Did anyone see top gear on BBC2 (?) 2 weeks ago, they showed a tiny car from the 70's (?) that Jeremy Clarkson drove around BBC offices in? (It was an old episode)  Did anyone catch the name of the car?  I missed the beginning of it and wanted to find out the name.


----------



## Caveat (5 Nov 2007)

homeowner said:


> Did anyone see top gear on BBC2 (?) 2 weeks ago, they showed a tiny car from the 70's (?) that Jeremy Clarkson drove around BBC offices in? (It was an old episode) Did anyone catch the name of the car? I missed the beginning of it and wanted to find out the name.


 
Didn't see it - but are you sure it wasn't something they "made" ? They sometimes do that on Top Gear.


----------



## Jock04 (5 Nov 2007)

The Peel P50..like this one


----------



## homeowner (5 Nov 2007)

Thanks Jock04, thats the one!


----------



## ClubMan (5 Nov 2007)

*Peel P50 - Wikipedia, the free encyclopedia*


----------



## moneypitt (5 Nov 2007)

And here's the TopGear clip:

http://youtube.com/watch?v=HYtro7PnBA8


----------



## ClubMan (5 Nov 2007)

Just don't try this...

*[broken link removed]*


----------



## Newbie! (6 Nov 2007)

Did anyone watch top Gear last sunday night? the boys were driving across salt plains in a merc, lancia and an opel. Funniest thing i've seen in ages.

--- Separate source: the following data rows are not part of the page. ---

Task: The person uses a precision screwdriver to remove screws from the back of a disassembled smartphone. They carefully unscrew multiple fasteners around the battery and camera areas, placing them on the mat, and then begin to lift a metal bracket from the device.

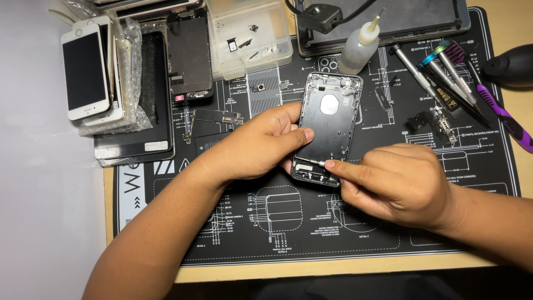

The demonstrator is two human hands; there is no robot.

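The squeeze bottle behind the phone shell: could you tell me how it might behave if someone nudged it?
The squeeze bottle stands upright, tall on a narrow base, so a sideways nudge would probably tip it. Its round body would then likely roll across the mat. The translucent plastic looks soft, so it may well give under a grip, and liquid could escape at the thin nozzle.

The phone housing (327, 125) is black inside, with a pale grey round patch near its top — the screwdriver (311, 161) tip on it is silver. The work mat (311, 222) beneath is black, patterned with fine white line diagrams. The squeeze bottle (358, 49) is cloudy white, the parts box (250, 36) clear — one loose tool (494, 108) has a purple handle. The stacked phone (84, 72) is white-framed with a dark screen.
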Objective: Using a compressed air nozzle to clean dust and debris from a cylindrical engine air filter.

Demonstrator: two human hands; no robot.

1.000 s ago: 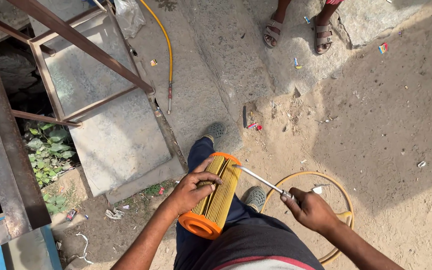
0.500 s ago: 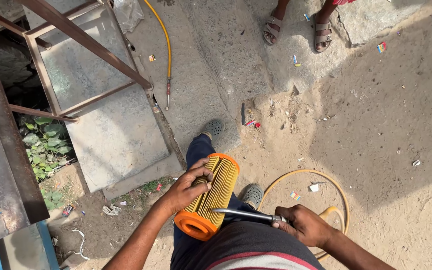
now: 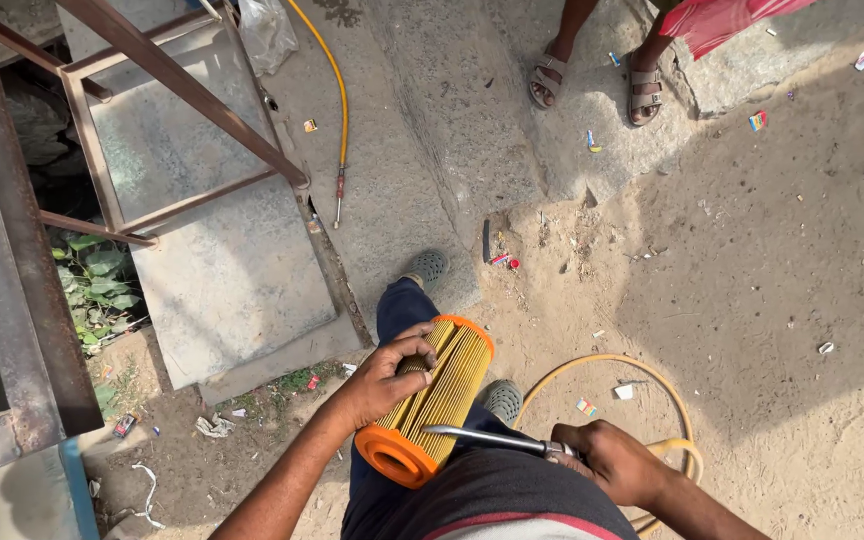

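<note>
Head view, looking straight down: left hand point(image 3: 384, 375) is wrapped over the top of one air filter point(image 3: 428, 400), a yellow pleated cylinder with orange end caps, held out in front of the lap above the dirt. Left fingers curl round the pleats near the far cap, so that hand is gripping the filter itself. Its long axis runs diagonally, near cap low and to the left, far cap up and to the right toward the shoes.

Right hand point(image 3: 612, 462) is closed round the grip of one blow gun point(image 3: 492, 438), and the thin metal nozzle points left, tip right against the filter's lower side near the closer cap. So the filter sits just left of the right hand, nozzle lying roughly crosswise to the filter's axis. Left hand is the one on the filter, right only reaches it through the nozzle.

Count: one filter, one gun, two yellow hoses: a loop point(image 3: 652, 400) by the right hand and another hose point(image 3: 337, 90) lying on the concrete slab. Someone else's two sandalled feet point(image 3: 592, 80) stand at the top, well apart
</note>
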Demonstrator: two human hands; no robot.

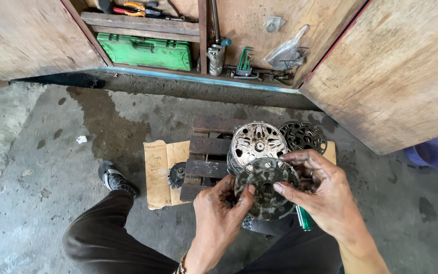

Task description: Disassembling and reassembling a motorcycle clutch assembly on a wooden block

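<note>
Both my hands hold a round, dirty metal cover plate point(265, 186) with several cut-out holes. My left hand point(219, 218) grips its lower left edge, thumb on its face. My right hand point(320, 190) grips its right edge, fingers curled over the top. Just beyond it a round silver motor housing point(257, 143) stands on a small dark wooden pallet point(204, 157). A second dark, slotted round cover point(304, 136) leans behind the housing to the right.
Cardboard point(159, 170) lies under the pallet on the concrete floor. A small dark metal part point(177, 175) sits by the pallet's left. An open wooden cabinet holds a green tool case point(145, 50), hex keys point(244, 60) and pliers. A green-handled tool point(304, 218) lies below my right hand. A blue tub point(432, 152) is at right. My foot point(115, 178) is at left.
</note>
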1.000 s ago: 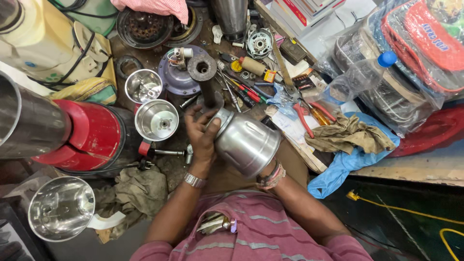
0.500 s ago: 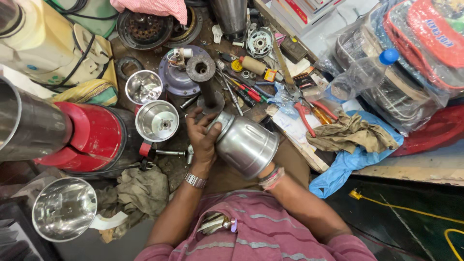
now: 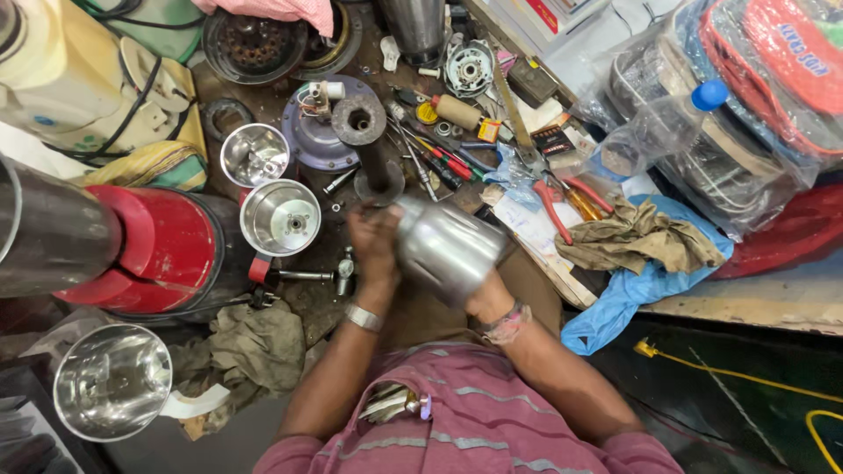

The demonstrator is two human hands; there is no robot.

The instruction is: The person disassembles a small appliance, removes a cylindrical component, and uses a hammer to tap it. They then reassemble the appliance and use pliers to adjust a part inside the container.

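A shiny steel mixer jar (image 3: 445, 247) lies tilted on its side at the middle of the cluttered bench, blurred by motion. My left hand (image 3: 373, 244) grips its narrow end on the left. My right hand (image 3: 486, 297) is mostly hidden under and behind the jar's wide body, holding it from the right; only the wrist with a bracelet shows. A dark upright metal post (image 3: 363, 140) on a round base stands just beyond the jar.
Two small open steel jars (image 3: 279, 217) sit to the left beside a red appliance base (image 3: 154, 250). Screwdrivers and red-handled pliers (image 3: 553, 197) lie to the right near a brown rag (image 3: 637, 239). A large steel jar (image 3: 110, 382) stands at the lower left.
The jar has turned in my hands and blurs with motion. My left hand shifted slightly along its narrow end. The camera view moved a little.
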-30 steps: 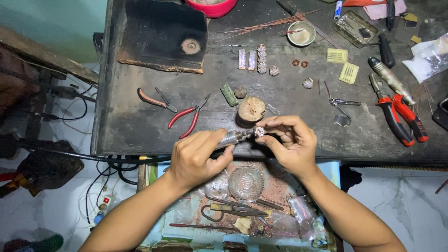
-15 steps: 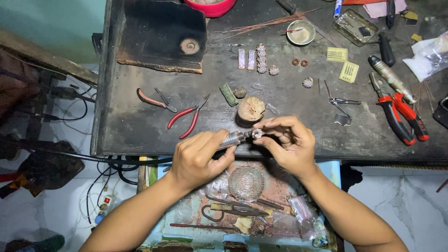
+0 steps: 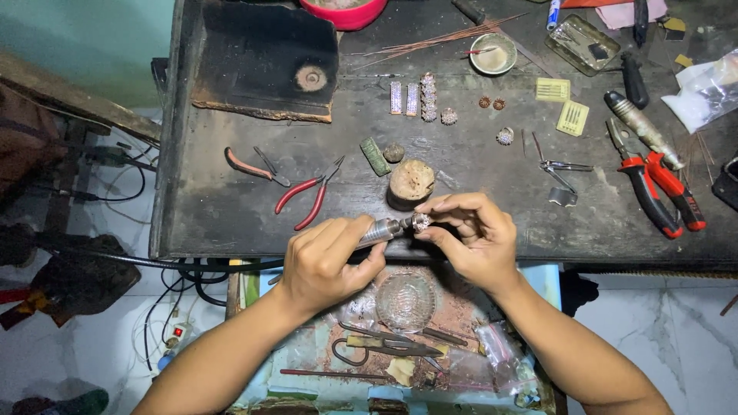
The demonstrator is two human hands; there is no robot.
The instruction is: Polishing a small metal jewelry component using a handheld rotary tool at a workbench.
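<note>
My left hand [image 3: 327,261] grips a silver rotary handpiece [image 3: 379,230], its tip pointing right. My right hand [image 3: 473,234] pinches a small sparkling jewellery piece [image 3: 420,222] against that tip. Both hands hover over the front edge of a dark, worn workbench [image 3: 231,215]. A round wooden block [image 3: 411,183] stands just beyond the hands. A black cable runs from the handpiece off to the left under the bench edge.
Red-handled pliers [image 3: 307,198] and a second pair [image 3: 254,167] lie left of the hands. Larger red cutters [image 3: 661,188] lie at the right. Small jewelled strips [image 3: 415,98], a bowl [image 3: 493,54] and yellow cards sit farther back. An open drawer [image 3: 400,338] below holds a glass dish and tools.
</note>
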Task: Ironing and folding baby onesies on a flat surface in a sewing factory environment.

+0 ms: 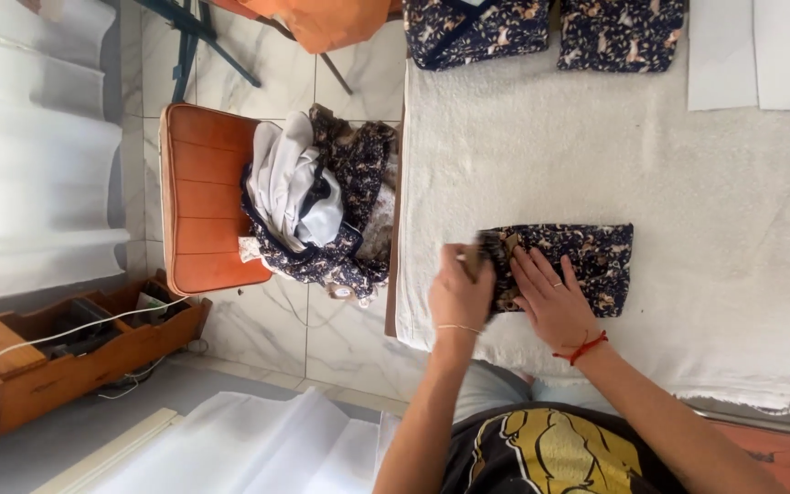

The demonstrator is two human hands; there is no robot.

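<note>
On white towel-covered table [596, 165], centre | folded dark floral garment [578, 261] | left hand [461, 293] at its 9 o'clock end, clenched on a small dark brush-like object [485, 252] | right hand [550, 297] flat on cloth, released | step judged: brushing the fold; next needs steady pressing | orange chair [196, 197] at 9 o'clock holds heaped garments [317, 201].

Soft matt printed cloth in the folded dark floral garment [569, 265]. Rough, nappy white towelling over the table [550, 155]. Glossy veined marble on the floor [258, 338]. Smooth orange leather-like chair seat [203, 201]. Plain brown wood in the box [38, 366].
</note>
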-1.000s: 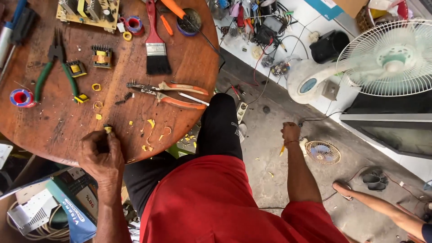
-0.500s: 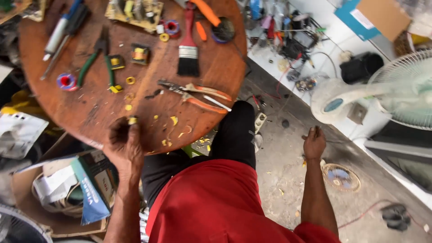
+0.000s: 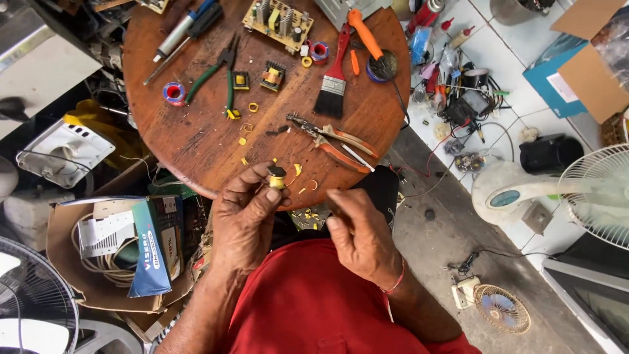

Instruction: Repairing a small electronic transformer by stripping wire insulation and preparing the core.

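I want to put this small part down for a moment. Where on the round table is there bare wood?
Bare wood lies on the round table left of the yellow scraps, below the green pliers, and right of the paintbrush. The far edge by the circuit board is crowded.

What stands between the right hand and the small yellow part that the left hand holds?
Nothing visible does. The left hand pinches the small yellow part over the edge of the round wooden table. The right hand is close beside it, with open space between them.
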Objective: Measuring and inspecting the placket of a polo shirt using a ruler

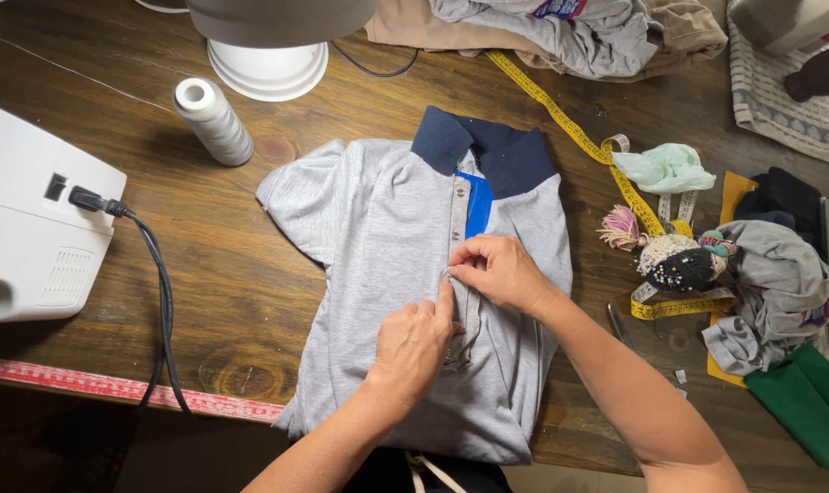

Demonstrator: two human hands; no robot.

Happened to say it in work yesterday and turns out people really despise Jeremy clarkson due to his green unfriendly attitude. I have always taken his comments in jest -what do other people think?


----------



## Caveat (6 Nov 2007)

Newbie! said:


> Did anyone watch top Gear last sunday night? the boys were driving across salt plains in a merc, lancia and an opel. Funniest thing i've seen in ages. Happened to say it in work yesterday and turns out people really despise Jeremy clarkson due to his green unfriendly attitude. I have always taken his comments in jest -what do other people think?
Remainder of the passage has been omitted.